For a slightly simpler model I have estimated the length of the box to be $L=1.20~\mathrm{nm}=1.2\times10^{-9}$ and the number of π electrons to be $N= 22$.
With the reasonable assumption that orbitals are doubly occupied, we can hence find the the quantum number of the energy level of the HOMO $E_\mathrm{HOMO}$ to be $n_\mathrm{HOMO}=N/2$ and in analogy to that for $E_\mathrm{LUMO}$ as $n_\mathrm{LUMO}=N/2+1$. The energy of the photon to excite one electron from the HOMO to the LUMO is in first approximation it's difference $\Delta E_\mathrm{gap}$. Therefore we will find the formula you used after some transformations. \begin{align} \Delta E &= E_\mathrm{LUMO} - E_\mathrm{HOMO}\\ &= \frac{n_\mathrm{LUMO}^2 h^2}{8m_\mathrm{e}L^2} - \frac{n_\mathrm{HOMO}^2 h^2}{8m_\mathrm{e}L^2}\\ &= \frac{h^2}{8m_\mathrm{e}L^2}\left[n_\mathrm{LUMO}^2 -n_\mathrm{HOMO}^2\right]\\ &= \frac{h^2}{8m_\mathrm{e}L^2}\left[\left(\frac{N}{2}\right)^2 -\left(\frac{N}{2}+1\right)^2 \right]\\ &= \frac{h^2}{8m_\mathrm{e}L^2}\left[N+1\right]\tag2\\ \Delta E &= \frac{hc}{\lambda}\\ \lambda &= \frac{8m_\mathrm{e}cL^2}{h(N+1)}\tag3 \end{align}

Plugging in the data, we find $\Delta E = 5.965~\mathrm{eV}$ and $\lambda=207~\mathrm{nm}$. Well, that's almost the same as you got, and that is very disappointing. Could it be, that there are a couple of approximations, that do not work well?

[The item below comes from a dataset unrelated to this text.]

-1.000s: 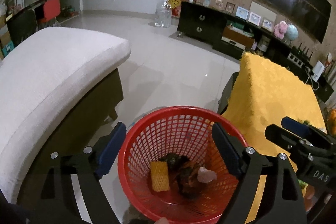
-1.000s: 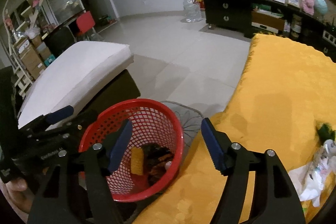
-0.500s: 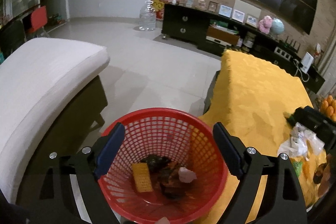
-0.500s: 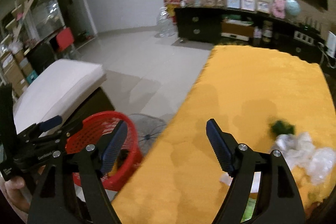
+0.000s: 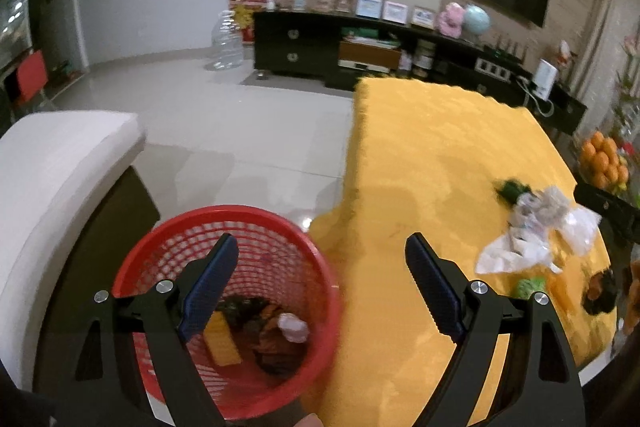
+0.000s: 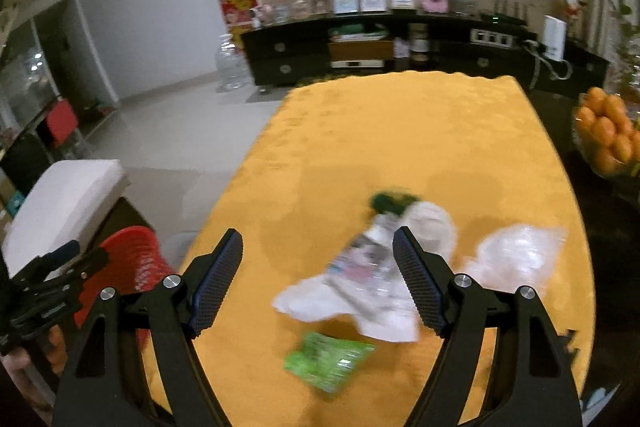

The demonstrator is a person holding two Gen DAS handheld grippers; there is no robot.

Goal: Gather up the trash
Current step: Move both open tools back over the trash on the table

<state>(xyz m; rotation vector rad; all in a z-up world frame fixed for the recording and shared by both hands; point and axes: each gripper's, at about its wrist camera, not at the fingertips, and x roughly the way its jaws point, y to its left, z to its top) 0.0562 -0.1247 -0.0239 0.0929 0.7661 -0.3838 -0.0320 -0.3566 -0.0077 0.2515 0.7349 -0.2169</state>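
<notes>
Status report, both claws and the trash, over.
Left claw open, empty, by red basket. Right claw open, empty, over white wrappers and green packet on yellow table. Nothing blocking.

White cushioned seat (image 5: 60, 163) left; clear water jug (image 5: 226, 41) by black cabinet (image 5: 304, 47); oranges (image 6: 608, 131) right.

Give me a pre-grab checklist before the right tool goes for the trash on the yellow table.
1. Right tool open and empty: ok.
2. Left tool open, holding nothing: ok.
3. Red basket beside the table, mouth unblocked: ok.
4. White plastic wrappers lie ahead of the right tool: ok.
5. Green packet lies apart from the wrappers: ok.
6. Wrappers separate pieces or tangled: cannot tell, picture blurred.
</notes>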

Farrell also admits that his approach is flawed:

Agreement between predicted transition energies and experimental energies, Table 1, is not good (although the agreement is rather surprising in view of the approximations made).

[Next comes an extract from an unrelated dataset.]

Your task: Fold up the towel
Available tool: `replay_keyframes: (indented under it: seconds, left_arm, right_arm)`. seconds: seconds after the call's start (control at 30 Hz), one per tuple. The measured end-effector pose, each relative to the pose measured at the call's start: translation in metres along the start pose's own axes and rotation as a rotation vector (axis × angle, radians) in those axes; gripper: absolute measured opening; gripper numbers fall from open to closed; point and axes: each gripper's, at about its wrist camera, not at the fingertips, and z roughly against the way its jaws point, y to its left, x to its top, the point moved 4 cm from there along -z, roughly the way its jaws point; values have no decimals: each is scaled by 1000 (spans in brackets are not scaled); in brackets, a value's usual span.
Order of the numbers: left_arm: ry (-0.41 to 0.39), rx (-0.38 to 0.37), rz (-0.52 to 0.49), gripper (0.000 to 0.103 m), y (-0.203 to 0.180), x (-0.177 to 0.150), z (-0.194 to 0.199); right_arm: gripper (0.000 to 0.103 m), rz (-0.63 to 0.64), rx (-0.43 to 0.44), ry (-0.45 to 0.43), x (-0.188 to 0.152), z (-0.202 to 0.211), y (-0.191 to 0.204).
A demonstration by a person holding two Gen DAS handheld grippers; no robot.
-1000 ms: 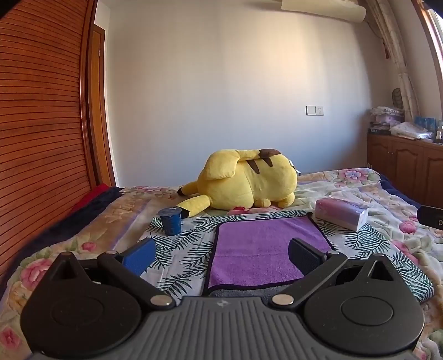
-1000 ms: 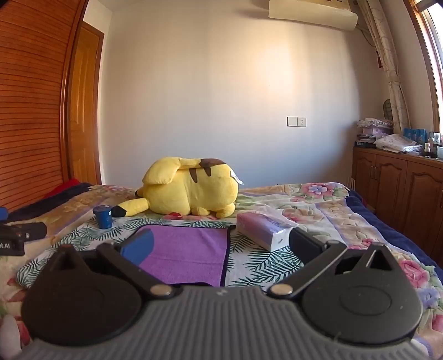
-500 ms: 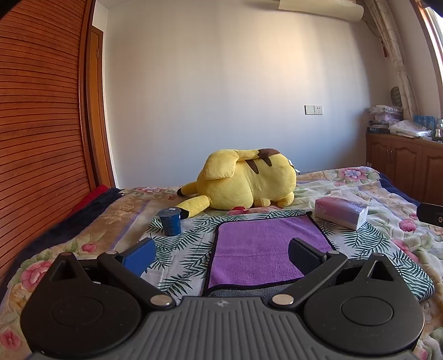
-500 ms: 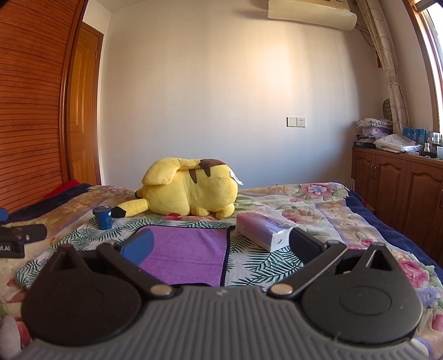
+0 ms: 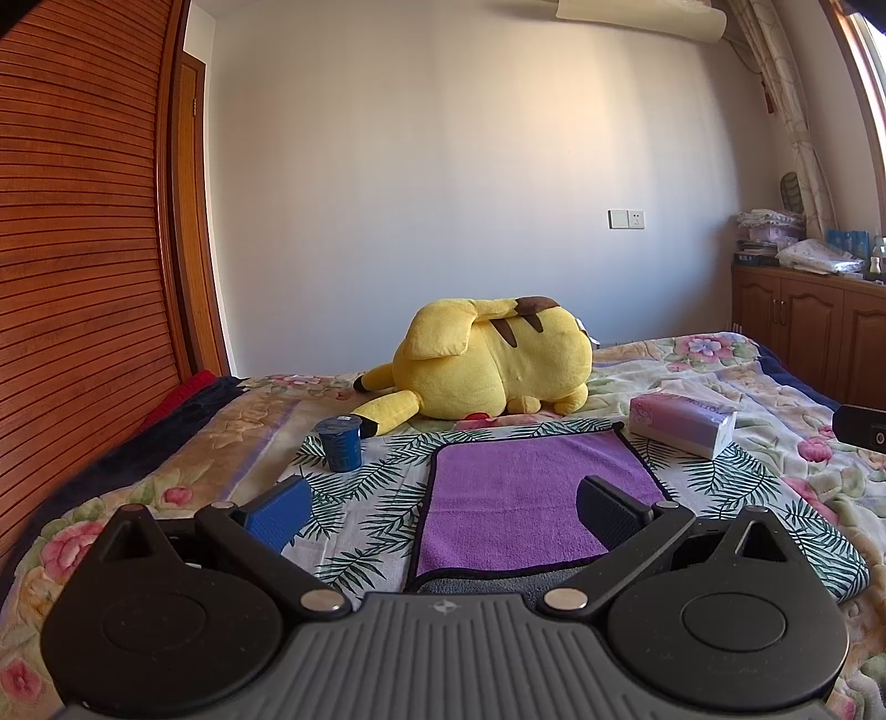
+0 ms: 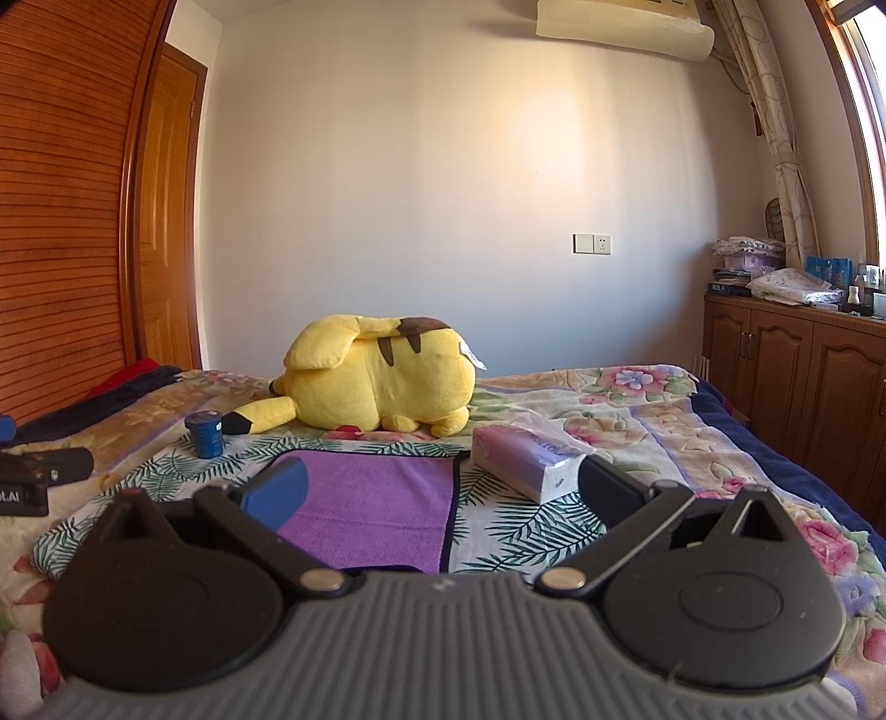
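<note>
Left gripper point(image 5: 443, 515): ribbed grey body, two black round discs, silver pivot screws, one blue finger pad, one black. Right gripper point(image 6: 440, 493) looks the same.

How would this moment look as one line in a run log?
towel: flat, unfolded | left gripper: open, empty | right gripper: open, empty | stage: pre-grasp

1. My setting: a home bedroom.
2. Evidence: bed point(image 5: 775, 387) with floral quilt; yellow plush toy point(image 5: 487, 360) near its far edge.
3. Wooden door point(image 6: 166, 221), wall air conditioner point(image 6: 623, 27), curtain point(image 6: 775, 138), wood cabinets point(image 6: 803, 376) along my right.
</note>
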Motion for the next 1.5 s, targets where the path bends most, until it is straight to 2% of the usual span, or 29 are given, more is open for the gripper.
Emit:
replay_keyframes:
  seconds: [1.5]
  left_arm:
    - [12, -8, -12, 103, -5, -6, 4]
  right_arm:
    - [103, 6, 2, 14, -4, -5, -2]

Therefore a parameter $\gamma$ which is adjusted to give a good fit to the experimental results is introduced. The length of his box becomes $L=p+3+\gamma$.
Elongating the conjugated bridge between the nitrogen atoms, lengthening the box, will result in a better fit, even without that adjustment. In other words, the less important the end groups (phenyl moieties) become, the better the simple model performs. That is not surprising at all. The following table is reproduced from that paper (with slight modification). The number of carbons in the chain is $p$.

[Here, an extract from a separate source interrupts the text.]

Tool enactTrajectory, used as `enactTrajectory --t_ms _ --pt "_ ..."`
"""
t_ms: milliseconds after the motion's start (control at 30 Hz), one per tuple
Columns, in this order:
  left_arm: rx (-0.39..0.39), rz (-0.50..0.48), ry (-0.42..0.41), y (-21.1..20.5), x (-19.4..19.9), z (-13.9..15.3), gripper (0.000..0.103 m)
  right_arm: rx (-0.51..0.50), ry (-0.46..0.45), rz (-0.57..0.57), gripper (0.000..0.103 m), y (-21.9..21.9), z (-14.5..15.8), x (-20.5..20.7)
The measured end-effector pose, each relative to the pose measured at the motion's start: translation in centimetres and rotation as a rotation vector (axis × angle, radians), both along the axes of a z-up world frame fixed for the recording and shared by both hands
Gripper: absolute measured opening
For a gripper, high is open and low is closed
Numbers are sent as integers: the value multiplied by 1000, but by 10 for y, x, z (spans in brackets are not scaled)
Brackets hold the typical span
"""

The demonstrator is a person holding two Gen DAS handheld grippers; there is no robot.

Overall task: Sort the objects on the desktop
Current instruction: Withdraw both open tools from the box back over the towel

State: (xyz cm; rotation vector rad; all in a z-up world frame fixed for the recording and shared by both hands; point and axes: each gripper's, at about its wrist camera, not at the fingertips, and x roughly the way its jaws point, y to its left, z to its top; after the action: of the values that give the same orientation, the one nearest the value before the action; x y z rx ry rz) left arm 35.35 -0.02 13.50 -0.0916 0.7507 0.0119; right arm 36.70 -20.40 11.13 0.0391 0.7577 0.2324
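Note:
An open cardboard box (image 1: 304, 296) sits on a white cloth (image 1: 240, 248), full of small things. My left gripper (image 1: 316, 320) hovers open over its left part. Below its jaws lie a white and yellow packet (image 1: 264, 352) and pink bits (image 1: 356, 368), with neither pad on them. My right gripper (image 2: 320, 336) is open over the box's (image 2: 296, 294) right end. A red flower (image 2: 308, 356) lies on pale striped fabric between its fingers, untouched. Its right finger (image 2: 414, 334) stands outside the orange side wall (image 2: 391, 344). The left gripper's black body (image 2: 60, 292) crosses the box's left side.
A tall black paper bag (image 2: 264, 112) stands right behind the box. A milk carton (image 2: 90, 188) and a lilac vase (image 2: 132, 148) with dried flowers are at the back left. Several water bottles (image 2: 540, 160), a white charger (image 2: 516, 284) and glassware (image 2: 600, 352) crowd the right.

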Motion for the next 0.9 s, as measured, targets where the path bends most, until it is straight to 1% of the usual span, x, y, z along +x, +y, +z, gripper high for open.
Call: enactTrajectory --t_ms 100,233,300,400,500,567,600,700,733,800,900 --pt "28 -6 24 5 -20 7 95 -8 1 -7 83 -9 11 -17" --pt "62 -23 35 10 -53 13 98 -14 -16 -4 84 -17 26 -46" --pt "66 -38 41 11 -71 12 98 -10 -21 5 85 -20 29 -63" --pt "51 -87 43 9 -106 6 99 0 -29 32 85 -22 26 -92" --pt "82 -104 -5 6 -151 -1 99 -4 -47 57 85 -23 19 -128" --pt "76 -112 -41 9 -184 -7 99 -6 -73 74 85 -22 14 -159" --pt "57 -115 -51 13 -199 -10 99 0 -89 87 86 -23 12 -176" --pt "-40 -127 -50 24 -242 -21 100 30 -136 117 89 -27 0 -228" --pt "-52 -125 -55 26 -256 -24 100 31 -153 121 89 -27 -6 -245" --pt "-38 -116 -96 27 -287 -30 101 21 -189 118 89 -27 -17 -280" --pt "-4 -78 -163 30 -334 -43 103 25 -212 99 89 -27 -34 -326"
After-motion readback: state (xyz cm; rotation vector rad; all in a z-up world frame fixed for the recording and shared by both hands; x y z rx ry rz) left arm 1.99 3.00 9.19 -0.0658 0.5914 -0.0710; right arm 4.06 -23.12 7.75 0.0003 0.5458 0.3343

\begin{array}{lcccc} p & \lambda_\mathrm{exp}/\mathrm{nm} & \Delta E_{\mathrm{exp}}/\mathrm{eV} & \Delta E_{\mathrm{th.}\, \gamma=0}/\mathrm{eV} & \Delta E_{\mathrm{th.}\, \gamma=0.68}/\mathrm{eV}\\\hline 3 & 422 & 2.94 & 3.78 & 3.05\\ 5 & 555 & 2.23 & 2.74 & 2.32\\ 7 & 650 & 1.91 & 2.14 & 1.88\\ 9 & 760 & 1.63 & 1.76 & 1.57\\ \end{array}

## Conclusion

The failure of the model for short chains is not surprising. It will get better the longer the box is and the less influential the end moieties are. This system especially is well suited for discussions of such approximations and gain a basic understanding of quantum chemistry. Stay sceptical.

## Reference

It actually does. The more particles you fill in such a well, the higher the energy of the same ensemble gets. What makes the energy gap smaller and the states more dense is the extension of the actual box. The larger $L$ the closer are the states together. If the box size grows larger faster than the electrons you fill in it, then the gap shrinks. The gap is linear dependent on $N$, but inverse quadratic in $L$.